* _INFORMATION SHOWN_
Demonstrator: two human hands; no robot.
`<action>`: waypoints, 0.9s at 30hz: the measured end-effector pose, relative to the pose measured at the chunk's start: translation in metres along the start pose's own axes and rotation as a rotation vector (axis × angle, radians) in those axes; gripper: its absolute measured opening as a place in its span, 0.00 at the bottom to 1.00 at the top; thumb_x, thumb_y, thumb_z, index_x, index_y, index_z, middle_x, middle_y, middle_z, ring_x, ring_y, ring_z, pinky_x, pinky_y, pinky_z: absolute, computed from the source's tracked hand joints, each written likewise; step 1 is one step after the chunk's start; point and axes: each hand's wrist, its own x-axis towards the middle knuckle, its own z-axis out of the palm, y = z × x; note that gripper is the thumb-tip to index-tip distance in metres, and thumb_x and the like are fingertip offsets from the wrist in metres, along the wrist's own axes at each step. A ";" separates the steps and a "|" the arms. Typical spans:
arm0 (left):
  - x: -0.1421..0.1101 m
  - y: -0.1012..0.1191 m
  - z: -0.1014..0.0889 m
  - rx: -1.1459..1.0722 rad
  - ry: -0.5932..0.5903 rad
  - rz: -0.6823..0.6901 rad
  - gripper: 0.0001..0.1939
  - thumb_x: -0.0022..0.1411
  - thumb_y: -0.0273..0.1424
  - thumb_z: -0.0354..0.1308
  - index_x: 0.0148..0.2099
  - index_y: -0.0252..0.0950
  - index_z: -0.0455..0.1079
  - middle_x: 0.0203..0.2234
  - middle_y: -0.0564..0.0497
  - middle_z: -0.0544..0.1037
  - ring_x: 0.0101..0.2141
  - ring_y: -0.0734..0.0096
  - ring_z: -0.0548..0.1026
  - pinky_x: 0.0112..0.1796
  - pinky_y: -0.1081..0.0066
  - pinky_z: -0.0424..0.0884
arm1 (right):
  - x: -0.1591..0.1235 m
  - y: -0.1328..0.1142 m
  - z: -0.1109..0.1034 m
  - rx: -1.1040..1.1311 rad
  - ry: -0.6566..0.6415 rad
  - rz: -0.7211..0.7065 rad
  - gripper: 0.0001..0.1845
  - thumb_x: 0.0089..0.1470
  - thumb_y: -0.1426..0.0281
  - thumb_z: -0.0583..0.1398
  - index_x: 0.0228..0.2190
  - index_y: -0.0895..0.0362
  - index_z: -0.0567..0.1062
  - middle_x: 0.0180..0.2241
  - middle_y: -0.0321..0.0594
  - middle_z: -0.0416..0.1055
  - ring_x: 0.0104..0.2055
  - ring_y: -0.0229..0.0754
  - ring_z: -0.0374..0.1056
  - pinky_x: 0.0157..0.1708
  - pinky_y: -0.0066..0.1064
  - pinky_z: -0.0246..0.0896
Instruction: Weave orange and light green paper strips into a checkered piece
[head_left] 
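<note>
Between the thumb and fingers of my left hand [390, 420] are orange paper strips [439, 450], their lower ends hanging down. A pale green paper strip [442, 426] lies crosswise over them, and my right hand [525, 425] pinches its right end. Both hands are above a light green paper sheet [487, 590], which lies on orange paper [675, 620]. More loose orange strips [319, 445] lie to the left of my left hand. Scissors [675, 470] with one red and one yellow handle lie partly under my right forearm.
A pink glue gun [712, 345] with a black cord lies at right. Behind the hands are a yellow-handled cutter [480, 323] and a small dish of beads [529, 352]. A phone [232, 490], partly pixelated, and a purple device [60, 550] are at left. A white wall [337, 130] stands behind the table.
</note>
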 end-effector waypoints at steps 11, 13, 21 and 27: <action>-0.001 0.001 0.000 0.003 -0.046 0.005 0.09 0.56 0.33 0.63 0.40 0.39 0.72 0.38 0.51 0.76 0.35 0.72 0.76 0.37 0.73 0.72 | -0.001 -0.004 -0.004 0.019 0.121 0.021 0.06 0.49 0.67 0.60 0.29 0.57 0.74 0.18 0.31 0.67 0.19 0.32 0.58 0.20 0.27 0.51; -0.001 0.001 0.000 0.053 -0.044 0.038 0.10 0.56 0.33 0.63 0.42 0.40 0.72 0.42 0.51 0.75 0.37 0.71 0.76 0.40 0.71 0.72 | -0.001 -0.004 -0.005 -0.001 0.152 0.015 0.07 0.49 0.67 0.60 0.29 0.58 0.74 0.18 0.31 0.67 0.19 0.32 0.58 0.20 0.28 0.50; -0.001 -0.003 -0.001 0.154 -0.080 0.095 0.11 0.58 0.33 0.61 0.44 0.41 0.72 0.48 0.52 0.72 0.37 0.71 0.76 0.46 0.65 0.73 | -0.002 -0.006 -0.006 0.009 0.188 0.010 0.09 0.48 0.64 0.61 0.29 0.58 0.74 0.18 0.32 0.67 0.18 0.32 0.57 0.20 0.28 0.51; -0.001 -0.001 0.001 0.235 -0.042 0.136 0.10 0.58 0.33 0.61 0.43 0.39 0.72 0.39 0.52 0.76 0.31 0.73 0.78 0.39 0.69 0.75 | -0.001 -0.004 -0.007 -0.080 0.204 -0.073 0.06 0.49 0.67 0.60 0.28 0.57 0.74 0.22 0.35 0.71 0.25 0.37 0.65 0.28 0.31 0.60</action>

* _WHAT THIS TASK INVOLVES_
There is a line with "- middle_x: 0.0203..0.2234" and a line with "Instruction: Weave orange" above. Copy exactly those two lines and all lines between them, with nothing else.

* _YOUR RESPONSE_
  - middle_x: 0.0203..0.2234
  - middle_y: -0.0564..0.0497
  - middle_z: -0.0544..0.1037
  - ring_x: 0.0101..0.2141
  - ring_y: -0.0734..0.0096
  - ring_z: -0.0548..0.1026
  - pinky_x: 0.0112..0.1796
  - pinky_y: -0.1081..0.0066
  - pinky_z: -0.0424..0.0884
arm1 (right):
  - x: -0.1591..0.1235 m
  - y: -0.1328..0.1142 m
  - z: -0.1109..0.1034 m
  - rx: -1.1040..1.1311 rad
  - ry: -0.6566..0.6415 rad
  - rz: -0.7211..0.7065 rad
  - gripper: 0.0001..0.1845
  - thumb_x: 0.0089..0.1470
  - thumb_y: -0.1426..0.0281
  - thumb_z: -0.0583..0.1398
  - index_x: 0.0228..0.2190
  - index_y: -0.0895..0.0362
  - index_z: -0.0567..0.1062
  - middle_x: 0.0180..0.2241
  - middle_y: -0.0321..0.0594
  - middle_z: -0.0416..0.1055
  - ring_x: 0.0104..0.2055
  - ring_y: -0.0229..0.0754
  - ring_z: -0.0374..0.1056
  - pinky_x: 0.0157..0.1708
  - pinky_y: -0.0066..0.1064
  - pinky_z: -0.0246..0.0896
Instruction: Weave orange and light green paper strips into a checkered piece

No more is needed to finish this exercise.